- **ACTIVITY**
What you return should be the lines from the first line of the records below through the line holding "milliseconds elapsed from", unchanged.

Top of EXTRACTED RECORDS

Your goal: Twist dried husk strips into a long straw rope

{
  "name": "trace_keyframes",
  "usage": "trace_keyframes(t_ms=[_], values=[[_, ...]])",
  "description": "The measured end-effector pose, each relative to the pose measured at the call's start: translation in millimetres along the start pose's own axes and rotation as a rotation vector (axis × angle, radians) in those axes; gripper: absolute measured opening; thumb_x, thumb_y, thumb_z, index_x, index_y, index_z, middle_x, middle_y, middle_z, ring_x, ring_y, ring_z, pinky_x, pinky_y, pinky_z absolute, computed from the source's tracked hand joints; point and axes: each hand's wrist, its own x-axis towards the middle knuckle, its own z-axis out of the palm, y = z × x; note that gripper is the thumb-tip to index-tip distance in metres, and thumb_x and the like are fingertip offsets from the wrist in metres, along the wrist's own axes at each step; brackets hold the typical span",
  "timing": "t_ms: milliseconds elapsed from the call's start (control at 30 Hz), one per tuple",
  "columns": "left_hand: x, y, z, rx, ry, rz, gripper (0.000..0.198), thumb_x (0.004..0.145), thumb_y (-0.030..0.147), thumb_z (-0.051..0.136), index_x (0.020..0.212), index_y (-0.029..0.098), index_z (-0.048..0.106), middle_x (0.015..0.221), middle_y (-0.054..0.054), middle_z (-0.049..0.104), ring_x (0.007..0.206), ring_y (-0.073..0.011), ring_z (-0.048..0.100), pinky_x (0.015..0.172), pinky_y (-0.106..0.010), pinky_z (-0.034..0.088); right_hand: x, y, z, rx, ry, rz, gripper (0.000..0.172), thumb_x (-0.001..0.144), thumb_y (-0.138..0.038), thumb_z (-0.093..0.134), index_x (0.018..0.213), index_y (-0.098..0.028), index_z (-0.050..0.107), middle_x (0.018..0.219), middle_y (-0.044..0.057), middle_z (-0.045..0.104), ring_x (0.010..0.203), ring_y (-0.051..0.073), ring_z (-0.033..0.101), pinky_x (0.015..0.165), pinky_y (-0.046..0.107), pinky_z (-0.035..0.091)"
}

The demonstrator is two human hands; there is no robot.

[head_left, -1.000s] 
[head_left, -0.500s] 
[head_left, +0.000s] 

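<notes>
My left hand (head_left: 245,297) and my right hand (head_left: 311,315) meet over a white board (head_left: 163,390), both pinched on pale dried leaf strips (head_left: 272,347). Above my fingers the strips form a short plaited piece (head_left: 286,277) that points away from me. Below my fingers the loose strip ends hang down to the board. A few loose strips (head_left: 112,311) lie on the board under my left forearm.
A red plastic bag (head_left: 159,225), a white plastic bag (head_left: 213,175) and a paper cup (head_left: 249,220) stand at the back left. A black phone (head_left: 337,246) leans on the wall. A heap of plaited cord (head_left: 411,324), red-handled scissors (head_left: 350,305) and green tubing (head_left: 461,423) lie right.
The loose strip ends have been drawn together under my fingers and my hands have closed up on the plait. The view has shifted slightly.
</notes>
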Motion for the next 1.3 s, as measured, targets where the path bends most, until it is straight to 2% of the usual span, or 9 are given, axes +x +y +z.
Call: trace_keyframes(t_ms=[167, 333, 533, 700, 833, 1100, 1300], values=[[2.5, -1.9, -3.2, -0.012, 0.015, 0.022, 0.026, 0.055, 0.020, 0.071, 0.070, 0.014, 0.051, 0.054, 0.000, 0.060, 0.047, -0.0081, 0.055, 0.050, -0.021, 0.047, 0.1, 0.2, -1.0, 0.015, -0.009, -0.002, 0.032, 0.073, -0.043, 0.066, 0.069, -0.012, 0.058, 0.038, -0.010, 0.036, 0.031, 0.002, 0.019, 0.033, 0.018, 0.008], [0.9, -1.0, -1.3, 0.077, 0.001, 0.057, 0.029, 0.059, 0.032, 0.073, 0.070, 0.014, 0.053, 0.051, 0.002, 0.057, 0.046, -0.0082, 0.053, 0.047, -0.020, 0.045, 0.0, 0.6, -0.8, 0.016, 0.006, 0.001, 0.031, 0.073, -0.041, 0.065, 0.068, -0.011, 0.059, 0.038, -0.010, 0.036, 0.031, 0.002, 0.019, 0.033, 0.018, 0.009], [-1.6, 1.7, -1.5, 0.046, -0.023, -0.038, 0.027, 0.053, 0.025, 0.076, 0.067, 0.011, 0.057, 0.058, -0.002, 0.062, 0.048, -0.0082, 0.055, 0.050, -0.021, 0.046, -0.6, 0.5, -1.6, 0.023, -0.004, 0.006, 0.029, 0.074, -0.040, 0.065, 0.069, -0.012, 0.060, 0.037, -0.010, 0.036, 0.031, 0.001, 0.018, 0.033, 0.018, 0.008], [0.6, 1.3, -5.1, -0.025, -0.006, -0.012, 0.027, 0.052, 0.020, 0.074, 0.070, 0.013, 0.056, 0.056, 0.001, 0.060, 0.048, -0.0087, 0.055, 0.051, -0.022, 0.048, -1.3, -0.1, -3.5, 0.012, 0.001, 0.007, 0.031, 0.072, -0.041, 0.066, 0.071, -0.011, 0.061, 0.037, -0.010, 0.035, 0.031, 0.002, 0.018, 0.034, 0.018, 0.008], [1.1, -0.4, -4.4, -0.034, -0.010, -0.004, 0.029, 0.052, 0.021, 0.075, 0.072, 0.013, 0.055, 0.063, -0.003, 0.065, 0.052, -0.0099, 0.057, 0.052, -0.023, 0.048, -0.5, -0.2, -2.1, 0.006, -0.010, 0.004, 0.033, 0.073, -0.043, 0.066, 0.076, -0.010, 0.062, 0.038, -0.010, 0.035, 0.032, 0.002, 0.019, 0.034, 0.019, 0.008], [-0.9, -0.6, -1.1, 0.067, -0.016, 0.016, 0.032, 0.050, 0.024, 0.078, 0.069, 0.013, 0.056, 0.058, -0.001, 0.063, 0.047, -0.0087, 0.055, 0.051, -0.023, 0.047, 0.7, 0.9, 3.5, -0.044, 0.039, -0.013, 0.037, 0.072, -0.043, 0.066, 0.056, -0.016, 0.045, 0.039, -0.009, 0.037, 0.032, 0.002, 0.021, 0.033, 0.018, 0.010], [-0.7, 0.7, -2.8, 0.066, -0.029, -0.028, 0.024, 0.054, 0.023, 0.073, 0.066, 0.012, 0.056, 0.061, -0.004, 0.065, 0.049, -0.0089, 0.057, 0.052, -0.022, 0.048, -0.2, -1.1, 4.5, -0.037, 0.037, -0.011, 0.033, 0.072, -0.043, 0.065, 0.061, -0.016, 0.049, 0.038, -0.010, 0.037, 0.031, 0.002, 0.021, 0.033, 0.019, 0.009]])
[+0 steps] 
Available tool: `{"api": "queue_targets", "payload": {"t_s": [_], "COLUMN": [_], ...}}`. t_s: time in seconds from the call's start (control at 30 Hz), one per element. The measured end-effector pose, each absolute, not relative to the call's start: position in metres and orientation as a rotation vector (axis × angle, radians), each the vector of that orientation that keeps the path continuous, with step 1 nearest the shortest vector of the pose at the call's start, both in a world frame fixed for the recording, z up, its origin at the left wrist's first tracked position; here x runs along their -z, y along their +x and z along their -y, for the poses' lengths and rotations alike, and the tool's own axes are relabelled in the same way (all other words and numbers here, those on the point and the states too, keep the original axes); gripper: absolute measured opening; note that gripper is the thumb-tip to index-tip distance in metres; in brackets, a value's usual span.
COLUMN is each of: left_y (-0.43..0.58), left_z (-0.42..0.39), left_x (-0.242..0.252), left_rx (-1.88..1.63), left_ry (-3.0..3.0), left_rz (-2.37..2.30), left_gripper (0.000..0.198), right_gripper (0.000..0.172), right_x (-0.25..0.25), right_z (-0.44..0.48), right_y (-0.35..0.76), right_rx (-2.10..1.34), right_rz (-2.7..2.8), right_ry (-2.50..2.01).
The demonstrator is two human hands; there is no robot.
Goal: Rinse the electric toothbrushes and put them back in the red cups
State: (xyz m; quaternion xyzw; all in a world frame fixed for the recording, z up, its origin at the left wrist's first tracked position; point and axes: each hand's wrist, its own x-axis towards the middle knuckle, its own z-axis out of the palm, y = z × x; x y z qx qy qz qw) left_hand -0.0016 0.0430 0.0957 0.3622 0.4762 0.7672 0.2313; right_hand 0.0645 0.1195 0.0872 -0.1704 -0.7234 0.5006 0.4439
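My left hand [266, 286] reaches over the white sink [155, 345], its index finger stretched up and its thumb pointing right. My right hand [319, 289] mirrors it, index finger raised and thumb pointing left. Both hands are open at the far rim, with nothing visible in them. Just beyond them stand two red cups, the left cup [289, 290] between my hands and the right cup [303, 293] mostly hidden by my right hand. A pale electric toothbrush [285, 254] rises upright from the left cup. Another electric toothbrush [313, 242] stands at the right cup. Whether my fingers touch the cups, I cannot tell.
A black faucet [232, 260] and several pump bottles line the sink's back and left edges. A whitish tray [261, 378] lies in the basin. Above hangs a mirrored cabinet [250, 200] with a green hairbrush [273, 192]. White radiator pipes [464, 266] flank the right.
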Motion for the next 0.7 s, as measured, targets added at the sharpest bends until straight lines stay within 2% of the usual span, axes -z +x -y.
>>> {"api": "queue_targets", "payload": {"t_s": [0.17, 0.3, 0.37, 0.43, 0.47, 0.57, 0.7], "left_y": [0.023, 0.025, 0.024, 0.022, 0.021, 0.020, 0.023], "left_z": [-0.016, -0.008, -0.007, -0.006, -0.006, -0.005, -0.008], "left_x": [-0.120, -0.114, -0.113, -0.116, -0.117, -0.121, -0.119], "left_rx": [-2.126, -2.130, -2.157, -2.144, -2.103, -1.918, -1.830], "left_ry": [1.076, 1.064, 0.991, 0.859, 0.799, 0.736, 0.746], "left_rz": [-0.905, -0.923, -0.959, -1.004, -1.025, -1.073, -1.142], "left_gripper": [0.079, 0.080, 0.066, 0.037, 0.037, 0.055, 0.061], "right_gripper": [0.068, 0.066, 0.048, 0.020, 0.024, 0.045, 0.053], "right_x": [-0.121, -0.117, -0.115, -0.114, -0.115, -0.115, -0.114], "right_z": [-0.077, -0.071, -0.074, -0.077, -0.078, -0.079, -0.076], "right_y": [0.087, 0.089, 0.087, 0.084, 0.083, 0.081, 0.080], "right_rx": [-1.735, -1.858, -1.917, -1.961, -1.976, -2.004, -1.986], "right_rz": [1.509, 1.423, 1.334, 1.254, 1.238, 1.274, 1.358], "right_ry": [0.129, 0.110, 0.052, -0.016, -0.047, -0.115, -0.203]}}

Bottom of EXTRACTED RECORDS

- **EXERCISE OUTPUT**
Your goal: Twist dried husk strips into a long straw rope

{
  "name": "trace_keyframes",
  "usage": "trace_keyframes(t_ms=[_], values=[[_, ...]])",
  "description": "The measured end-effector pose, each relative to the pose measured at the call's start: translation in millimetres along the start pose's own axes and rotation as a rotation vector (axis × angle, radians) in those axes; gripper: absolute measured opening; thumb_x, thumb_y, thumb_z, index_x, index_y, index_z, middle_x, middle_y, middle_z, ring_x, ring_y, ring_z, pinky_x, pinky_y, pinky_z absolute, computed from the source's tracked hand joints; point and axes: each hand's wrist, its own x-axis towards the middle knuckle, its own z-axis out of the palm, y = z × x; note that gripper is the thumb-tip to index-tip distance in metres, and thumb_x and the like are fingertip offsets from the wrist in metres, along the wrist's own axes at each step; brackets hold the typical span",
  "timing": "t_ms: milliseconds elapsed from the call's start (control at 30 Hz), one per tuple",

The output above is the complete answer.